Ten years after the Arab Spring: How did they catch and how far have they gone?
The movements motivated by the "rupture of the social contract between rulers and ruled" in the countries of the Middle East are celebrating a decade since their beginnings this year.
On the basis of the document created by Ricard González Samaranch, "The gaps that destabilise the Southern Neighbourhood: from the Arab Spring to the COVID-19 era", the Fundación Alternativas opened a round table discussion on the subject this Tuesday.
Moderated by Itxaso Domínguez, and with contributions by the Syrian writer Leila Nachawati Rego and the journalist Ricard Gonzalez, the subject was presented from a more contemporary view of these revolutions. These revolutions began ten years ago, but have not ended.
"It was a rupture of the social contract, that is to say, of the tacit or implicit pact that existed between rulers and ruled in practically all the countries we are talking about in the southern neighbourhood," Ricard starts off the debate. He also mentions that the change in economic policies and social rights, it is the youth and the middle classes that were affected and the main factors that drove the revolts.
These revolutions were driven by a long series of issues including youth unemployment, poverty and increasing inequalities. Ten years on they have worsened in many countries and the reasons are still valid. We are now seeing a kind of resurgence of revolts, such as in Algeria or Lebanon.
Leila Nachawati mentions that these demands were very well summed up by the protesters' own slogans and those of protesters across the region, in three words: freedom, justice and dignity.
He said that "it is clear that the processes of 2011 were defeated in the sense that their majority has not fructified in a result that would bring a dignified life to these people, to these populations, to a better life". However, it is not possible to speak of a defeat.
Defeat or non-defeat has been the subject of a long and well-argued debate on the table. It is not to be said that we have lost, because in countries like Tunisia we are not as we would like to be, but neither are we as we would not like to be. Moreover, similar movements continue to exist in Sudan, Algeria, Lebanon, Iraq...
Nachawati mentions that "for me, rather than talking about victory, successes, failures, I would talk about the fact that we have lost, we have lost a lot of accountability". He adds that "impunity has advanced (...) from what allows us to continue to have hope, hope is never lost". And that "in spite of everything, the repression has not completely cancelled out the desire for change".

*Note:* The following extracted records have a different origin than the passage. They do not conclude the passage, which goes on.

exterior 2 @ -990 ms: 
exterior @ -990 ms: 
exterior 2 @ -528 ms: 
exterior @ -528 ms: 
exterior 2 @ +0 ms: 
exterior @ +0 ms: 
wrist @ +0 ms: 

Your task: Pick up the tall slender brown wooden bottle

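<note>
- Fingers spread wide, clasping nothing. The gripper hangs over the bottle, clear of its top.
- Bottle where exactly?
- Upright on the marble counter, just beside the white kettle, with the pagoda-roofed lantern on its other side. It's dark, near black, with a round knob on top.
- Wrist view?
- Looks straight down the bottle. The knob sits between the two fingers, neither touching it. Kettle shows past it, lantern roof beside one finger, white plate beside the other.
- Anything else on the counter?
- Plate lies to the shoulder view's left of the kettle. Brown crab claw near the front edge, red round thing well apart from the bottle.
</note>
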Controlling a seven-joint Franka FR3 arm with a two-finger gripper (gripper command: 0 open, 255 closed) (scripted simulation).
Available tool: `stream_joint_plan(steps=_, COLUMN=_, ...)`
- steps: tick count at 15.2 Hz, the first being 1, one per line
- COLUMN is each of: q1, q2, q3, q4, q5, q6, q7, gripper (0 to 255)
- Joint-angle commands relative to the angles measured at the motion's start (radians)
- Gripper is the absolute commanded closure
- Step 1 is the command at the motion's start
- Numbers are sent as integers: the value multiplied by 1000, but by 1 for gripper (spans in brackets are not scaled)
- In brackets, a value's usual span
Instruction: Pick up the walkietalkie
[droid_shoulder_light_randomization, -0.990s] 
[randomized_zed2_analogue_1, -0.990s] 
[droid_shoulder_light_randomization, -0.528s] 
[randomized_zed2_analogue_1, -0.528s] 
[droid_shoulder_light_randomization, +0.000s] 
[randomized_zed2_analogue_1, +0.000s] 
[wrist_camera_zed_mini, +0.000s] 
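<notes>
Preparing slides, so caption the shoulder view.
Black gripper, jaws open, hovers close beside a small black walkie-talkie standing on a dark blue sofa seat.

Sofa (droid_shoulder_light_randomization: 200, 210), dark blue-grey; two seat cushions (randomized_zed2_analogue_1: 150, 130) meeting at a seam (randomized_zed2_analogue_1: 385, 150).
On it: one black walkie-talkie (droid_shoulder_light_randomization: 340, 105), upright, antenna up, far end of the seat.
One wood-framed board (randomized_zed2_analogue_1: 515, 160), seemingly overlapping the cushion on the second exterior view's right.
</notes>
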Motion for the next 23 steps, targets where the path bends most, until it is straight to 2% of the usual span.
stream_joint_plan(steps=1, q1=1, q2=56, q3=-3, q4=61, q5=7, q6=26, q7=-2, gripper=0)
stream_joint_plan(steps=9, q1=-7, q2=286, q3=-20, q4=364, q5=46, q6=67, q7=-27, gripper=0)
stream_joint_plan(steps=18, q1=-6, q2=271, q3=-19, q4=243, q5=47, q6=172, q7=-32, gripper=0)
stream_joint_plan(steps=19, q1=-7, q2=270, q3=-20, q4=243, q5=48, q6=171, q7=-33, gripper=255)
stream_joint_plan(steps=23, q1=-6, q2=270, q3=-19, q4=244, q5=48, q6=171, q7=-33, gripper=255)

He refers to the fact that it is important to get out of this logic of "absolute and simplistic failures and victories" and to recognise the nuances, the advances that are developing with so many difficulties and in such corrupt contexts are more important than ever. As is the fact that not even all the repression in the world has succeeded in quashing aspirations for a dignified life.
International solidarity, in Nachawati's view with regard to the specific case of Syria, "as historically understood, has died in Syria". I think it has suffered many setbacks in previous conflicts in the Yugoslavia era, at different times with the political, geopolitical positions of Russia and the United States.
The session also explains the union of the countries in which it has had a rebound effect, that is, in which, as a result of seeing the neighbouring country fight, it has begun to do so. Among them, according to González, we see the unity of an Arab world that seems to have died, but that continues to exist because of a very important fact, which is to share a language.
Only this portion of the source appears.